#### Exercise objective
Begin at the line below that holds "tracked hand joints" and end at the line that holds "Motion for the", transcribing each line exactly and skipping any picture.

#### Provided data
........
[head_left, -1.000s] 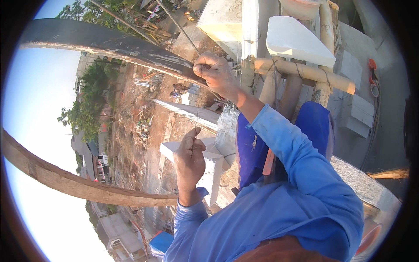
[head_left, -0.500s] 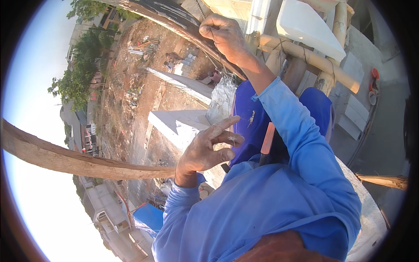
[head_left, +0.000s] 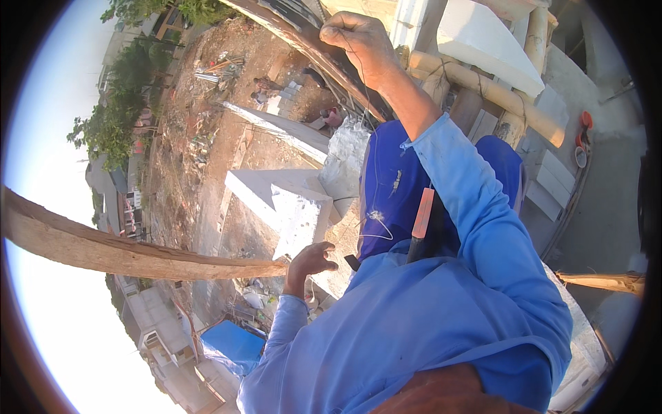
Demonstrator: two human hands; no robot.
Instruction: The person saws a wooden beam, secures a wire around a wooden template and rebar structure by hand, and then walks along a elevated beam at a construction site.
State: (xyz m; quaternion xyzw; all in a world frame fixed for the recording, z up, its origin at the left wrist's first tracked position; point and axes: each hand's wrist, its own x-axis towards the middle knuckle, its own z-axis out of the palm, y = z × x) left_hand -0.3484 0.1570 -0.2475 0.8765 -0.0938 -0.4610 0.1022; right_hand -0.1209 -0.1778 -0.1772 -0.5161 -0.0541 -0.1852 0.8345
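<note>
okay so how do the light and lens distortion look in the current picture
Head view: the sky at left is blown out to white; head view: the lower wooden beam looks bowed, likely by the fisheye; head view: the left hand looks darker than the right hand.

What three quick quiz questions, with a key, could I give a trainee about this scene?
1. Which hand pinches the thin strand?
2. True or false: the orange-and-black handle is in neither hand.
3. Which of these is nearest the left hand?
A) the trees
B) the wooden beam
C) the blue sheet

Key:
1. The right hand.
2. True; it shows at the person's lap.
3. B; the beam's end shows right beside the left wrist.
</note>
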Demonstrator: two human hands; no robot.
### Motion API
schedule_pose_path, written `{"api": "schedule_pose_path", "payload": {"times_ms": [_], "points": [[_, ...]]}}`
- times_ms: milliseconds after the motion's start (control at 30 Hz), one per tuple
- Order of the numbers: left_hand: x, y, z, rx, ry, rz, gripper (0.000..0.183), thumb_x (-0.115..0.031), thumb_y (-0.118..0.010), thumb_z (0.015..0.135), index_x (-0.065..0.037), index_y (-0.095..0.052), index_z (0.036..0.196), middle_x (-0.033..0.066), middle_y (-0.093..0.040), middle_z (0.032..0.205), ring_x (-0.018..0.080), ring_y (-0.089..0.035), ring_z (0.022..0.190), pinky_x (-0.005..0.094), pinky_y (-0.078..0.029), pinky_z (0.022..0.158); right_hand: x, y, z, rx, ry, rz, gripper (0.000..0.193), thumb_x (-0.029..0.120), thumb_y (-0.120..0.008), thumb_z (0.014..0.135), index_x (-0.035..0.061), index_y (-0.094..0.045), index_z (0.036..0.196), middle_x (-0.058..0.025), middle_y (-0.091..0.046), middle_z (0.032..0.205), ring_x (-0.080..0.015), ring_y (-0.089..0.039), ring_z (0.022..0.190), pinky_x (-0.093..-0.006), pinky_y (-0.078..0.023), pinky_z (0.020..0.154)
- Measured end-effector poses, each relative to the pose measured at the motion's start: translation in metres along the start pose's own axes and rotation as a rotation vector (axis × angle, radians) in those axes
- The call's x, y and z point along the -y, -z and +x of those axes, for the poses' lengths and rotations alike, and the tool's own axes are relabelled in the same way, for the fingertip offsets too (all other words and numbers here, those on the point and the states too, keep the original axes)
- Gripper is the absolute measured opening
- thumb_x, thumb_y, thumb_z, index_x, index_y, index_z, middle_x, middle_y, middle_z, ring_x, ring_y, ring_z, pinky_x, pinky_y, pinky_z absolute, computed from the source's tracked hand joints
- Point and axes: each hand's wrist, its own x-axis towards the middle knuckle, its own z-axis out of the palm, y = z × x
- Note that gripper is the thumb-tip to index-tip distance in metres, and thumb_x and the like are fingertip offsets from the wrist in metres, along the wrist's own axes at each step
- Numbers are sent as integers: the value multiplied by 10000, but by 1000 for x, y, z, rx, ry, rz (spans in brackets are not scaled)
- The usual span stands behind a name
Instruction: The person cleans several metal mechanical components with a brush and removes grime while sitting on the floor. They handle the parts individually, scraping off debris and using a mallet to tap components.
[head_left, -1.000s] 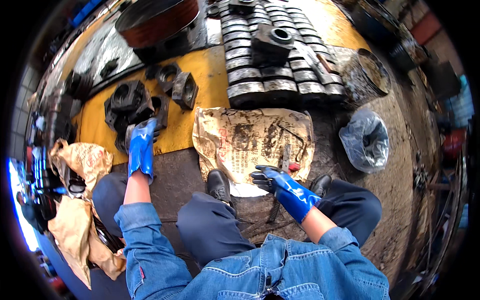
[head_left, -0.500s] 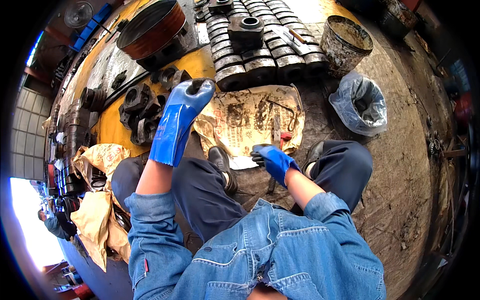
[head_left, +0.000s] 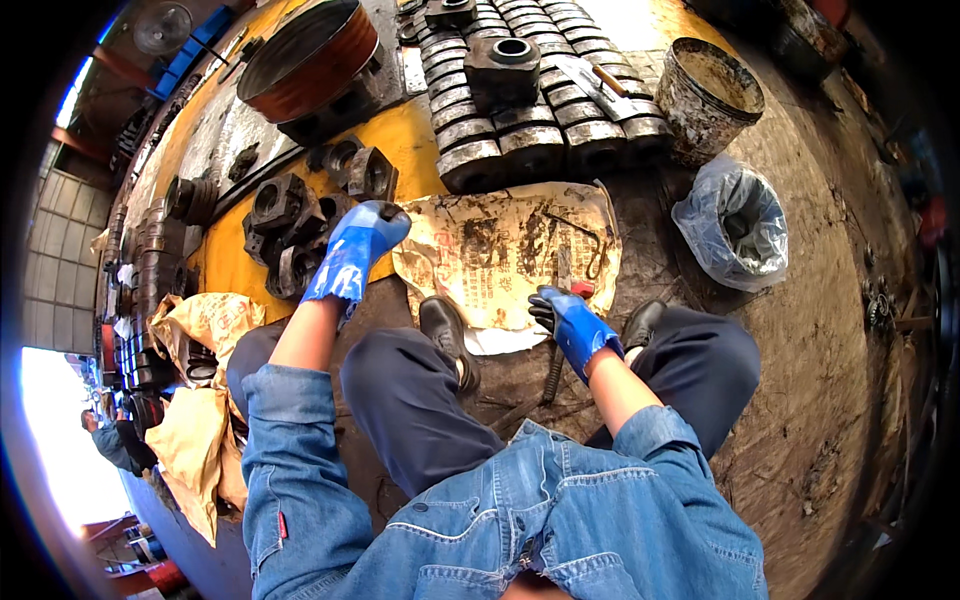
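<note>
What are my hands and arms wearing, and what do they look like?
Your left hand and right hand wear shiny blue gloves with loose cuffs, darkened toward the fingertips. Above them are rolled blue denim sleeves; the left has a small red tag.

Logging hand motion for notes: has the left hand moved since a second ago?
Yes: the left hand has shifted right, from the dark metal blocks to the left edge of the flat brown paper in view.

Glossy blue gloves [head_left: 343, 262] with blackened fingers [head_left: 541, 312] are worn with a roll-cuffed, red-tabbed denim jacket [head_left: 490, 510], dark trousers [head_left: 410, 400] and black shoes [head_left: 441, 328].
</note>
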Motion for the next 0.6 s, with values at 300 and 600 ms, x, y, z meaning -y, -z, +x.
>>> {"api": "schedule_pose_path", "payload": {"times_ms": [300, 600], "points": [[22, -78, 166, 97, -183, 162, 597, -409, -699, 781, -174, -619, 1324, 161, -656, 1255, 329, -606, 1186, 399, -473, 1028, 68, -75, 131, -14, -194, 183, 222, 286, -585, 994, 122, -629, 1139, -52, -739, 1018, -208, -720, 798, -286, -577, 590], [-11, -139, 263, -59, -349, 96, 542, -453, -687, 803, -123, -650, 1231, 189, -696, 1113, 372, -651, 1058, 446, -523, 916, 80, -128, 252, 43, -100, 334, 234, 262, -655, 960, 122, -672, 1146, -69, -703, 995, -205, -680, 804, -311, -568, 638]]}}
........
#### Result of this task
- thumb_x, thumb_y, thumb_z, index_x, index_y, index_z, middle_x, middle_y, middle_z, ring_x, ring_y, ring_z, pinky_x, pinky_y, pinky_z absolute, computed from the source's tracked hand joints
- Point and axes: each hand's wrist, its own x-axis towards the middle knuckle, its own z-axis out of the palm, y = z × x
- Note that gripper is the thumb-tip to index-tip distance in metres, and thumb_x and the like are fingertip offsets from the wrist in metres, along the wrist's own axes at each step
- Numbers are sent as integers: the value multiplied by 10000, but by 1000 for x, y, z, rx, ry, rz (spans in brackets are not scaled)
- The usual span stands behind a name
Instruction: The person cleans several metal mechanical components with a brush and removes grime while sitting on the floor. They handle the parts individually, scraping off debris and using a mallet to tap components.
[head_left, -1.000s] 
[head_left, -0.500s] 
[head_left, +0.000s] 
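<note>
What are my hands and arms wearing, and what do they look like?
Your left hand and right hand wear shiny blue gloves with loose cuffs, darkened toward the fingertips. Above them are rolled blue denim sleeves; the left has a small red tag.

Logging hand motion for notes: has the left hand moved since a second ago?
Yes: the left hand has shifted right, from the dark metal blocks to the left edge of the flat brown paper in view.

Glossy blue gloves [head_left: 343, 262] with blackened fingers [head_left: 541, 312] are worn with a roll-cuffed, red-tabbed denim jacket [head_left: 490, 510], dark trousers [head_left: 410, 400] and black shoes [head_left: 441, 328].
</note>
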Motion for the next 0.6 s, with values at 300 and 600 ms, x, y, z meaning -y, -z, +x.

What appears above is the full answer.